L’attitude de Céline et de tous les écrivains après Proust est ambiguë, parce qu’on a su très vite que l’œuvre de Proust était monumentale, dès avant sa mort. Entre 1919 et 1922, il est déjà clair que l’œuvre est capitale et donc tous, par la suite, se démarquent de Proust, se montrent souvent sévères à son égard, mais en même temps doivent reconnaître l’importance de l’œuvre. C’est le cas de Céline, qui lui réserve des attaques antisémites. C’est aussi le cas de Sartre, qui entend se débarrasser de Proust, sans vraiment y parvenir. Beaucoup d’écrivains ont voulu se débarrasser de lui, faire comme s’il n’avait pas existé, la manière la plus simple étant de ne pas le lire. Aujourd’hui, beaucoup d’écrivains n’ont pas lu Proust et cela se voit.
Proust meurt en 1922, au moment où émergent les surréalistes, qui le méprisaient. Y a-t-il tout de même une continuité historique littéraire entre la Recherche et l’approche surréaliste ?
Lorsque le surréalisme apparaît après la guerre de 1914-1918, Proust est déjà reconnu, il reçoit le Goncourt en 1919, la Recherche est vite traduite en anglais, allemand, espagnol... Proust jouit d’une reconnaissance immédiate. Ensuite, il traverse un purgatoire dans les années 1920 et 1930. Il restait des proustiens qui le lisaient et le commentaient, un peu comme une secte, mais on s’éloigne de Proust. Les surréalistes n’en ont pas fait grand-chose. Ni Breton, ni Aragon, ni les autres n’ont été des grands lecteurs de Proust, à part Soupault, qui l’avait connu. D’ailleurs, ils refusaient le roman en général, avant qu’Aragon s’y convertisse. Proust n’était sans doute pas assez révolutionnaire à leurs yeux.
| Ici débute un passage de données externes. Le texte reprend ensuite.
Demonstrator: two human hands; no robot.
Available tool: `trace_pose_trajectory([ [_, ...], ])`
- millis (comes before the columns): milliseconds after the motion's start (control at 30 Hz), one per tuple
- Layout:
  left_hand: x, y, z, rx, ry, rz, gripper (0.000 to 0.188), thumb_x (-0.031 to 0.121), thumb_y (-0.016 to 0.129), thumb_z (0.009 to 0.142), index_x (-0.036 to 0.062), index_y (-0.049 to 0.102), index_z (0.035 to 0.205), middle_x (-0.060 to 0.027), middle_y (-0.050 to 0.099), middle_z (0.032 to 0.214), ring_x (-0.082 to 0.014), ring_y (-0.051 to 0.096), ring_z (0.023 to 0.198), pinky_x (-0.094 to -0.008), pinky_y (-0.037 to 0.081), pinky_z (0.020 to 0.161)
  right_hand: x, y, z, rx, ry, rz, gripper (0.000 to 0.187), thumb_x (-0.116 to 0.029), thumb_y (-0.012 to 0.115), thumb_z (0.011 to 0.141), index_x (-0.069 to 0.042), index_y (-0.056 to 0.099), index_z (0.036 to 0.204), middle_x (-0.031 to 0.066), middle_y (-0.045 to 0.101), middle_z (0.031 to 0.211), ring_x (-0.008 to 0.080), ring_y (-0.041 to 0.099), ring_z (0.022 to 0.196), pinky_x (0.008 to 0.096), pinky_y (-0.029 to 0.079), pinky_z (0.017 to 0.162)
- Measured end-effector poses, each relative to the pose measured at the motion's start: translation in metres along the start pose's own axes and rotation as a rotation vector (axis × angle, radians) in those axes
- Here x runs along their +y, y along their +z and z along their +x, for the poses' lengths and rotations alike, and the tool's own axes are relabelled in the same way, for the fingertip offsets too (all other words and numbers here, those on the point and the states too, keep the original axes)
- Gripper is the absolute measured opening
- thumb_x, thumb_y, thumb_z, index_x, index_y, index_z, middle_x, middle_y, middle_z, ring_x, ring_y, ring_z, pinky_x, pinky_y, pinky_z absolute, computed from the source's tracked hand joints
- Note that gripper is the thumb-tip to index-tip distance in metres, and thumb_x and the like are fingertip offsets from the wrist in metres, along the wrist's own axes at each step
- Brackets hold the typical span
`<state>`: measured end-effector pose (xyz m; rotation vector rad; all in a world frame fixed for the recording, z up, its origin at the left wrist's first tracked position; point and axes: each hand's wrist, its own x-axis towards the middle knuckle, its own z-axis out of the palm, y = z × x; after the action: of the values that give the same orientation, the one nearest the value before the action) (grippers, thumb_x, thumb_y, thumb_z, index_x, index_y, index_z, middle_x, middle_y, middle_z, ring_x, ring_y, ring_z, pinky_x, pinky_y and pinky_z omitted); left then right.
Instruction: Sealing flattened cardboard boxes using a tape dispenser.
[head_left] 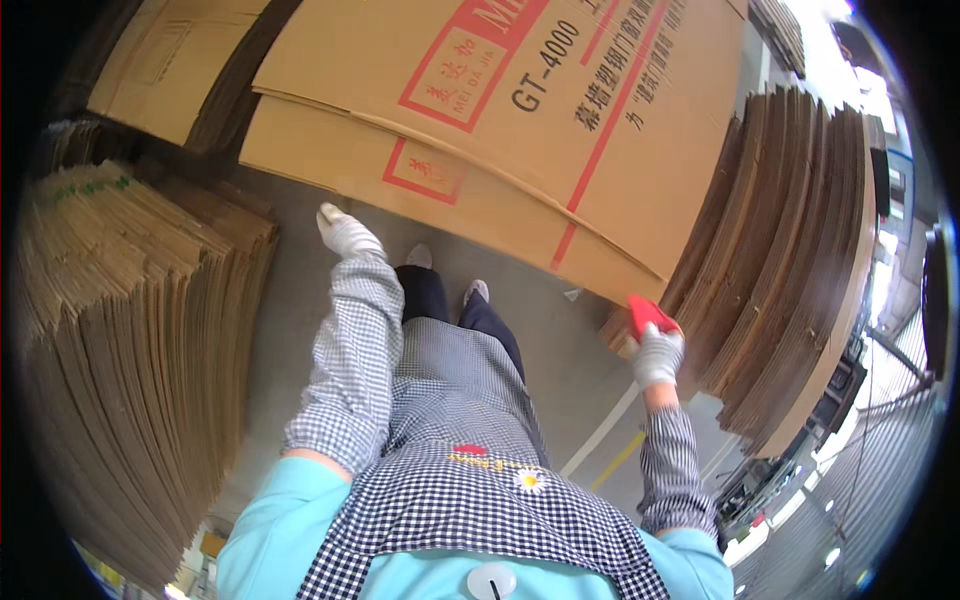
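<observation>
A large flat cardboard sheet (350, 60) with red and black print lies on top in front of me, and another cardboard sheet (310, 145) shows from beneath its near edge. My left hand (350, 236), in a white glove, is just short of the lower sheet's near edge at the left. Its fingers are pressed together and I see nothing in them. In my right hand (658, 355), also gloved, is a small red piece (650, 314), held at the sheets' near right corner. What kind of thing the red piece is, I cannot make out.
Tall cardboard stacks stand on both sides: one at the left (130, 330), another at the right (790, 260). At the upper left is a further cardboard pile (170, 60). The grey floor (530, 350) shows around my feet, with a yellow line (618, 460) to the right.
</observation>
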<state>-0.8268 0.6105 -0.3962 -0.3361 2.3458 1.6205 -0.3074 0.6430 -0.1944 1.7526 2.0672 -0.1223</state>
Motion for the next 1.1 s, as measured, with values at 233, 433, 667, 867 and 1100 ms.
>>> trace_pose_trajectory([
  [233,0.031,0.018,-0.242,-0.726,0.907,0.491,0.054,0.022,0.059,0.089,-0.0032,0.043,0.134,-0.0314,0.039,0.142,-0.048,0.034,0.135,-0.0585,0.025,0.113,0.025,0.02,-0.039,-0.049,0.167,0.067,0.055,-0.051,0.08,0.072,-0.002,0.068,0.092,0.0251,0.066,0.084,0.0422,0.063,0.078,0.0471,0.053,0.072],
  [433,0.04,0.074,-0.124,-0.086,0.559,0.431,0.076,0.031,0.049,0.1,-0.0105,0.013,0.153,-0.0347,0.004,0.161,-0.0468,0.002,0.151,-0.0514,0.005,0.123,0.044,0.041,-0.063,-0.009,0.08,0.777,0.048,-0.046,0.081,0.076,-0.001,0.067,0.087,0.0209,0.066,0.069,0.0368,0.063,0.06,0.0415,0.051,0.061],
  [667,0.107,0.068,-0.089,-0.028,-0.183,-0.132,0.096,0.024,0.075,0.086,-0.0094,0.012,0.151,-0.0327,0.043,0.143,-0.0411,0.052,0.129,-0.0465,0.04,0.114,0.115,0.086,-0.118,-0.101,0.173,0.693,0.05,-0.048,0.08,0.076,-0.001,0.066,0.084,0.0219,0.066,0.068,0.0381,0.064,0.061,0.0429,0.052,0.062],
  [867,-0.015,0.058,-0.312,-0.093,0.332,0.238,0.093,0.025,0.069,0.091,-0.0112,0.01,0.153,-0.0292,0.023,0.159,-0.0336,0.029,0.147,-0.0362,0.022,0.122,0.158,0.104,-0.157,-0.081,0.249,0.788,0.046,-0.042,0.081,0.077,0.001,0.066,0.085,0.0214,0.067,0.07,0.0334,0.066,0.062,0.0405,0.053,0.063],
  [1100,-0.066,0.087,-0.451,-0.259,-0.434,-0.181,0.072,0.019,0.07,0.093,-0.0009,0.031,0.15,-0.0188,0.058,0.134,-0.0287,0.059,0.111,-0.0371,0.046,0.102,0.189,0.129,-0.184,-0.088,0.332,0.825,0.046,-0.038,0.081,0.079,0.003,0.068,0.095,0.0192,0.07,0.075,0.0256,0.066,0.064,0.0378,0.054,0.066],
])
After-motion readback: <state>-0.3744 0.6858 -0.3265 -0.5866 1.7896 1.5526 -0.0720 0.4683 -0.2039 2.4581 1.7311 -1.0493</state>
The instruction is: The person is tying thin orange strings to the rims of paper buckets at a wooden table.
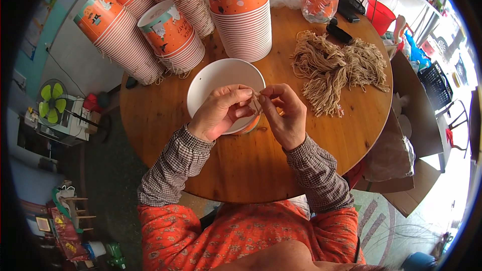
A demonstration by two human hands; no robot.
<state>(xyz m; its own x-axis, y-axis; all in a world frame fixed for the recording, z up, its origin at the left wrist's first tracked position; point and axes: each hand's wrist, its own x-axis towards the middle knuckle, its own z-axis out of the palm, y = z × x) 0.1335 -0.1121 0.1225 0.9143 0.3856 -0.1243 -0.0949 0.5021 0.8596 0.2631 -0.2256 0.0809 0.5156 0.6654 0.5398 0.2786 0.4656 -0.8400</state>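
Observation:
Both my hands meet over the near right rim of a white-lined paper bucket [216,78] with an orange outside, standing on the round wooden table [241,170]. My left hand [221,110] pinches a piece of tan twine [257,101] between thumb and fingers. Against it, my right hand [286,113] closes thumb and forefinger on the same twine. The fingers partly hide the twine and the bucket's rim. To the right of my hands lies a loose bundle of cut tan twine [341,68].
Stacked orange buckets [241,30] rise at the back; stacks at left [125,40] have twine hanging from them. Bagged buckets [320,0], a black object [339,33] and a dark phone-like item [348,14] are at back right. An open cardboard box [401,155] stands beside the table.

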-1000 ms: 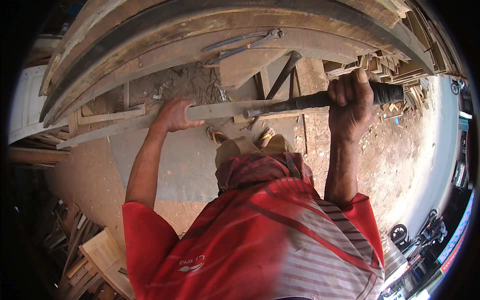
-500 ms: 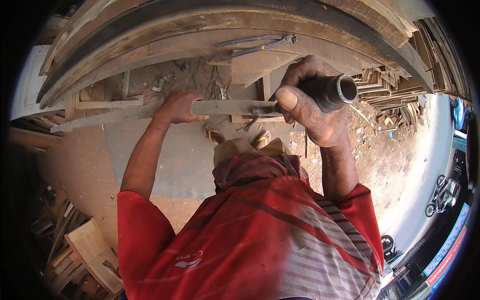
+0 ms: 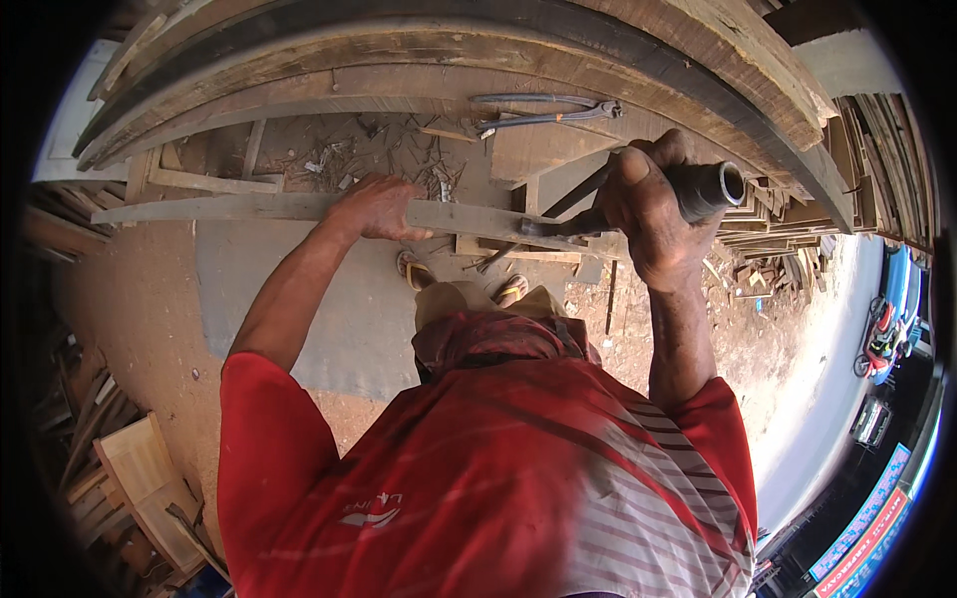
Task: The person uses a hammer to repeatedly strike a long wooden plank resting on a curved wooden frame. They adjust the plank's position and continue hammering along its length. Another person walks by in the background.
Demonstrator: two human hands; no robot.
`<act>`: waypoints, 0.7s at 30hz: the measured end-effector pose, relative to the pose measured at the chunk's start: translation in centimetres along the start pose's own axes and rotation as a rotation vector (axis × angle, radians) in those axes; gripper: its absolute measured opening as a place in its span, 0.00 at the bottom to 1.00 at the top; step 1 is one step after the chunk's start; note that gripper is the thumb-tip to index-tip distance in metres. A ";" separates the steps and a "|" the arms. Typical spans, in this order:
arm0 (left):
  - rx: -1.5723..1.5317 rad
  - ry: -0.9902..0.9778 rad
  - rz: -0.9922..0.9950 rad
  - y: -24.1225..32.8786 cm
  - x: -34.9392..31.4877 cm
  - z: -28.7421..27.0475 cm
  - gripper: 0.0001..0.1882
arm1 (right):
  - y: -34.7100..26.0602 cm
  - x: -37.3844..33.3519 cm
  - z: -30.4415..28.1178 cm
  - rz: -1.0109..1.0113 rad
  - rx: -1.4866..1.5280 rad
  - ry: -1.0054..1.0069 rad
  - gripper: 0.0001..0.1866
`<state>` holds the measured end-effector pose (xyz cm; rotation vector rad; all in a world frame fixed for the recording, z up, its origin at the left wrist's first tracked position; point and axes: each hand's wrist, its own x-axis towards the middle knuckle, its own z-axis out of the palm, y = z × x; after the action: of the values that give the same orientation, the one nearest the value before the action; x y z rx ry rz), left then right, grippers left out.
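Note:
My left hand [image 3: 381, 207] is closed round a long, narrow grey wooden strip [image 3: 469, 216], which runs level across the view in front of me. In my right hand [image 3: 653, 214] is a hammer [image 3: 698, 189], gripped by its dark handle, whose round hollow end points up toward me. The hammer's dark metal head [image 3: 558, 226] is low beside the right end of the strip; I cannot tell whether they touch. A pair of pincers [image 3: 558, 112] with dark handles lies open on the wood beyond my hands.
Thick curved-looking planks [image 3: 399, 50] span the far side. Stacked boards [image 3: 867, 169] stand at the right, with wood scraps [image 3: 788, 279] below. Nails and debris [image 3: 339, 164] litter the ground past the strip. A wooden panel [image 3: 150, 478] leans lower left; a road [image 3: 827, 399] runs at right.
My right hand has shifted slightly right and down with the hammer, showing more of its head. My left hand has stayed on the strip. The whole view has tilted a little.

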<state>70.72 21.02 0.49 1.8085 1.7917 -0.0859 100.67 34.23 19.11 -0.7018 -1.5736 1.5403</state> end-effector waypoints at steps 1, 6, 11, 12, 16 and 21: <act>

Jusqu’à quand dure son séjour au purgatoire ?
Jusqu’aux années 1950. C’est l’âge de Malraux, Céline, Sartre, le temps de l’engagement. On pensait en avoir fini avec Proust, comme disait Sartre. Le retour à Proust se fait à partir des années 1950, avec le Nouveau Roman, qui revendique l’héritage proustien. Robbe-Grillet ne cesse de dire que si le Nouveau Roman est mal compris de la critique et des lecteurs, c’est parce qu’ils n’ont pas lu Proust, et que pour comprendre le projet du Nouveau Roman, il est indispensable d’avoir assimilé Proust et de vouloir aller plus loin que lui.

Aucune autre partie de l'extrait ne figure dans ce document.